Segment Start: RECORDED DATA
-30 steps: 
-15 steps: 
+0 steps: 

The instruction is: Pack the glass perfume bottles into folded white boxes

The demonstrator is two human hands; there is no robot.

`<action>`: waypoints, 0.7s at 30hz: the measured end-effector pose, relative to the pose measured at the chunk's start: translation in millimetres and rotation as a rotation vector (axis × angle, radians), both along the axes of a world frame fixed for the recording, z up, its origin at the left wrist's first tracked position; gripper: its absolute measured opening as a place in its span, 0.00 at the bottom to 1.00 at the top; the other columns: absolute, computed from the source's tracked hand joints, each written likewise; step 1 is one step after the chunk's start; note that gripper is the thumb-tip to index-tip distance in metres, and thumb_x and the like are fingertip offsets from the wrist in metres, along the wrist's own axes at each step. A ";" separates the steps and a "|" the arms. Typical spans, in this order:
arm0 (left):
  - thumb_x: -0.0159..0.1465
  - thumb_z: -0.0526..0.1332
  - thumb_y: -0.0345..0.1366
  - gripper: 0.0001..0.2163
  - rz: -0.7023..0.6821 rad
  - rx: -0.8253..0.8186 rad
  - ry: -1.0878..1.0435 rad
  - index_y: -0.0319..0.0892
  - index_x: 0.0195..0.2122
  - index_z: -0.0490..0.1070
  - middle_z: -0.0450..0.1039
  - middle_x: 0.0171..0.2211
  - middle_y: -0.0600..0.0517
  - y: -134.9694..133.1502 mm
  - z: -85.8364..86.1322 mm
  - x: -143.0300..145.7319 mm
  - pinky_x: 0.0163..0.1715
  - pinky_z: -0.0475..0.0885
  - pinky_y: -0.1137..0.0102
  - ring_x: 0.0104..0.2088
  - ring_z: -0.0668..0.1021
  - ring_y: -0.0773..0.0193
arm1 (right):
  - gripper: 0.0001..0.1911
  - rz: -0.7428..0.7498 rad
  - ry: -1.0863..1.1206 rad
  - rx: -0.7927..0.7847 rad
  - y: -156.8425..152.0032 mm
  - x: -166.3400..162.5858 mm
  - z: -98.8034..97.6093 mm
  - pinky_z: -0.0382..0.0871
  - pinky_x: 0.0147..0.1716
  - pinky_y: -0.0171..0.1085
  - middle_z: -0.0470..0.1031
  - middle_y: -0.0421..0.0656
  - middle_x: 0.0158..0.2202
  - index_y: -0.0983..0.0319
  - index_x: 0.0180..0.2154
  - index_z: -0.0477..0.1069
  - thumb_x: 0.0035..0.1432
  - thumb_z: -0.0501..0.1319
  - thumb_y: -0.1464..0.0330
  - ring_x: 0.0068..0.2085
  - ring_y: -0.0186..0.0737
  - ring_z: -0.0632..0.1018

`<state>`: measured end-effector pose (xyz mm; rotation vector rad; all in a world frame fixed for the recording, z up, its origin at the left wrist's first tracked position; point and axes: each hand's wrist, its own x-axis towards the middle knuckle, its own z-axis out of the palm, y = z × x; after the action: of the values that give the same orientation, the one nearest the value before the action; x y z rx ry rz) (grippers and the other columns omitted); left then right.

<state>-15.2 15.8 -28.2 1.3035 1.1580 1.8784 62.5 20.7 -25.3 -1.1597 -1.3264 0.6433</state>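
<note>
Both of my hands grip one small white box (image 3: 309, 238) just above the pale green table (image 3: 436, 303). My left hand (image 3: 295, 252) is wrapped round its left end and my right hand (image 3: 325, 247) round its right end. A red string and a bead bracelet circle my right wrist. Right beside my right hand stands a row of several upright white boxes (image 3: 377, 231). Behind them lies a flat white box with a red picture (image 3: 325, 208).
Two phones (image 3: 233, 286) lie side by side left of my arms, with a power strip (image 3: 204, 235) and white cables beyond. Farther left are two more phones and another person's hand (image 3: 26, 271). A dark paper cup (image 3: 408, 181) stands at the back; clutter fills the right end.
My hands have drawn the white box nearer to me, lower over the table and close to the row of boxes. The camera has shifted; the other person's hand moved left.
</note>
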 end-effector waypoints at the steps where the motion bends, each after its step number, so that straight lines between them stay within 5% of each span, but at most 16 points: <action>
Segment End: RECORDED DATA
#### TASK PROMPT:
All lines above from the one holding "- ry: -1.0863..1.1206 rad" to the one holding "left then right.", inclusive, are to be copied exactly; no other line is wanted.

#### WRITTEN REPLY:
  - ry: -1.0863..1.1206 rad
  - rx: -0.7927..0.7847 rad
  - y: -156.8425..152.0032 mm
  - x: -166.3400..162.5858 mm
  - z: -98.8034..97.6093 mm
  - pinky_z: -0.0382..0.0871
  - pinky_x: 0.0147..0.1716
  - pinky_y: -0.0171..0.1085
  - middle_z: -0.0470..0.1031
  - middle_y: -0.0421..0.0656
  - middle_x: 0.0158..0.2202
  - index_y: -0.0983..0.0319
  - index_x: 0.0180..0.2154
  - index_z: -0.0477..0.1069
  - thumb_x: 0.0035..0.1432
  - thumb_z: -0.0501..0.1319
  - thumb_y: -0.1464..0.0330
  - ring_x: 0.0068..0.2085
  - ring_y: -0.0186..0.0737
  - ring_z: -0.0632..0.1018

`<state>`: measured end-effector pose (xyz mm; rotation vector rad; all in a world frame fixed for the recording, z up, its origin at the left wrist's first tracked position; point and axes: each hand's wrist, its own x-axis towards the middle knuckle, its own z-axis out of the palm, y = z × x; after the action: of the values that give the same orientation, the one nearest the value before the action; x y z rx ry rz) (grippers and the other columns omitted); left then right.

For this exercise, the work is now complete.